At home, LV China has developed innovative ways to strengthen its relationship with this high-priority customer group. In Shanghai, three stores exemplify LV's customer segmentation and targeting strategy: The LV flagship on bustling Huaihai Road attracts young, aspiring buyers and prominently displays lower-priced "accessible luxury" items. Across the river in Pudong, LV's location in the main business and financial district has a "more masculine décor," as described by some LV employees, and caters more directly to businessmen shopping for gifts. In Plaza 66, Shanghai's premier luxury shopping mall, LV is building its largest store worldwide, a Maison store, focused on educating shoppers. It will feature the first LV atelier [workshop] outside France, providing an ultra-premium shopping experience where craftsmen from Europe will demonstrate the traditional methods used to create LV trunks, watches and bags. In 2011, in addition to experiencing LV in stores, people in Beijing queued for hours to learn about the history and evolution of the brand at LV's Louis Vuitton Voyages exhibit at the National Museum of China.
Other initiatives LV has taken to strengthen its relationship with Chinese consumers at home include investing heavily in staff training to provide customers with a premium shopping experience and demonstrating its commitment to its Chinese customers through a new advertising campaign featuring the Taiwanese-Canadian model Godfrey Gao -- the first time LV has used an Asian male to showcase its products.
Going forward, LV and other similar luxury retailers need to continue to focus on their ability to connect with customers in China. LV's segmentation strategy in its brick-and-mortar stores in cities such as Beijing and Shanghai is a good start. For those customers already shopping abroad, LV would benefit from sharing customer data across regions so that a VIP shopper in Europe is recognized when he or she enters a local LV store in China.

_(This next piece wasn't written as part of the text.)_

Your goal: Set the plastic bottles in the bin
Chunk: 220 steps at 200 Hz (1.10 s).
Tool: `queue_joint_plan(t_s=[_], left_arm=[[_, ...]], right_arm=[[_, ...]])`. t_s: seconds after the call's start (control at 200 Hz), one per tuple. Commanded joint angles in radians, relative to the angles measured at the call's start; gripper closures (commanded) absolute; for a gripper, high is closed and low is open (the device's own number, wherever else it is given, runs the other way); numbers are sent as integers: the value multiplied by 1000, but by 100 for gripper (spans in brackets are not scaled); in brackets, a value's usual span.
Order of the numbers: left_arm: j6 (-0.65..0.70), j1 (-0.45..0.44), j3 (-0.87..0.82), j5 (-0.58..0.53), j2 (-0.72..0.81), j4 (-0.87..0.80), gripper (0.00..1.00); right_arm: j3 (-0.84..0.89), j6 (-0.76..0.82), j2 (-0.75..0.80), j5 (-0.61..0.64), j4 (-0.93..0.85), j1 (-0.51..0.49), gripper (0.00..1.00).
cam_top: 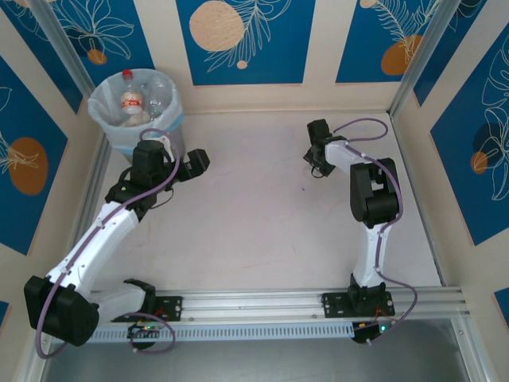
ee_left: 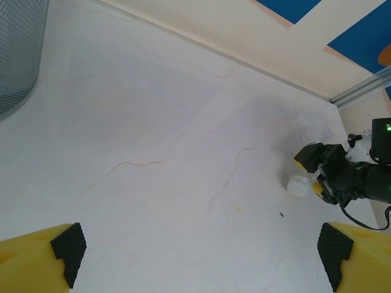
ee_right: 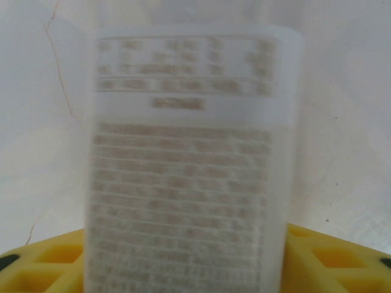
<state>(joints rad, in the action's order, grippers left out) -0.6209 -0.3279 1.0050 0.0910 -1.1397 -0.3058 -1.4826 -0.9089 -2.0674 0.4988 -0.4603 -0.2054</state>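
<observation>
lighting: bright, even, diffuse, from above; soft faint shadows on the table (cam_top: 254, 215). top and left wrist views: sharp, pale surface slightly washed out. right wrist view: bottle (ee_right: 183, 171) very close to the lens, blurred, its print unreadable.

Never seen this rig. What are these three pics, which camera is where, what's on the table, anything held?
Two robot arms bolted at the near edge of the table. The wide picture looks down from above; the other two come from a camera on each wrist. The grey bin in the far left corner has bottles in it. The left gripper is open, holding nothing. The right gripper straddles a white-labelled bottle on the table with its yellow fingers; whether they pinch it yet, I can't tell.
</observation>
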Motion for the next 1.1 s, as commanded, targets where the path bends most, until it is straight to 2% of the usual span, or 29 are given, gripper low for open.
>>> queue_joint_plan(t_s=[0.0, 0.06, 0.205, 0.395, 0.575, 0.745, 0.835, 0.895, 0.965, 1.095], left_arm=[[14, -2, 29, -19, 23, -11, 1], [14, -2, 30, -20, 20, -11, 1], [4, -1, 30, -10, 8, -5, 1], [6, 0, 47, 36, -19, 1, 1], [8, 1, 88, 232, -79, 83, 1], [-18, 0, 129, 334, -144, 128, 1], [-52, -3, 136, 496, -190, 243, 1], [-90, -12, 136, 593, -219, 344, 1], [-109, -32, 142, 655, -243, 425, 1], [-74, -72, 210, 732, -281, 428, 1]], right_arm=[[31, 90, 50, 9, 50, -15, 52], [31, 136, 61, 25, 52, -25, 61], [51, 197, 92, 32, 67, -37, 64], [190, 280, 204, -129, 249, -39, 68], [326, 354, 358, -345, 405, -43, 67], [446, 394, 519, -516, 534, -50, 68], [503, 401, 596, -644, 611, -52, 68], [522, 399, 636, -710, 631, -55, 68], [533, 381, 673, -773, 646, -55, 68], [527, 359, 722, -867, 645, -64, 68]])
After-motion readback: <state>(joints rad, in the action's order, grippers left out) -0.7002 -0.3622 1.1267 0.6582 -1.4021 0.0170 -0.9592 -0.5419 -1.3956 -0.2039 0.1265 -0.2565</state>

LV can further strengthen its ability to connect with young Chinese shoppers via its online marketing efforts. Just as luxury brands in China generally have chosen not to tailor their products or store designs drastically to the local market so as to preserve the perceived authenticity of the brand, they generally have not tailored their online presence to better suit this new media market. However, the role of the Internet is far more important in the young Chinese consumer's shopping process than it is in other markets.
A study by Bain found that the number of Chinese consumers who rely on the Internet -- especially social media such as bbs forums and microblogging -- as a means of researching luxury goods and brands has increased by 30% since 2006. In addition to learning LV's history and brand message, young Chinese shoppers want to know how to use and wear the latest styles and to discuss trends with their peers. Incorporating the educational and interactive components of LV's Maison stores into its websites -- e.g., through a well-designed style guide -- can help LV connect with and influence customers earlier in the purchasing process. Simple directions as to where these items can be purchased locally will also help mitigate the misperceptions of inferior selection and older products at home.
The number of Chinese traveling and shopping abroad will only continue to grow, and LV's global operations should continue to adapt accordingly. With the increasingly competitive luxury market in China, LV China will need to work harder to maintain and grow market share by winning the loyalty of new waves of young Chinese luxury consumers.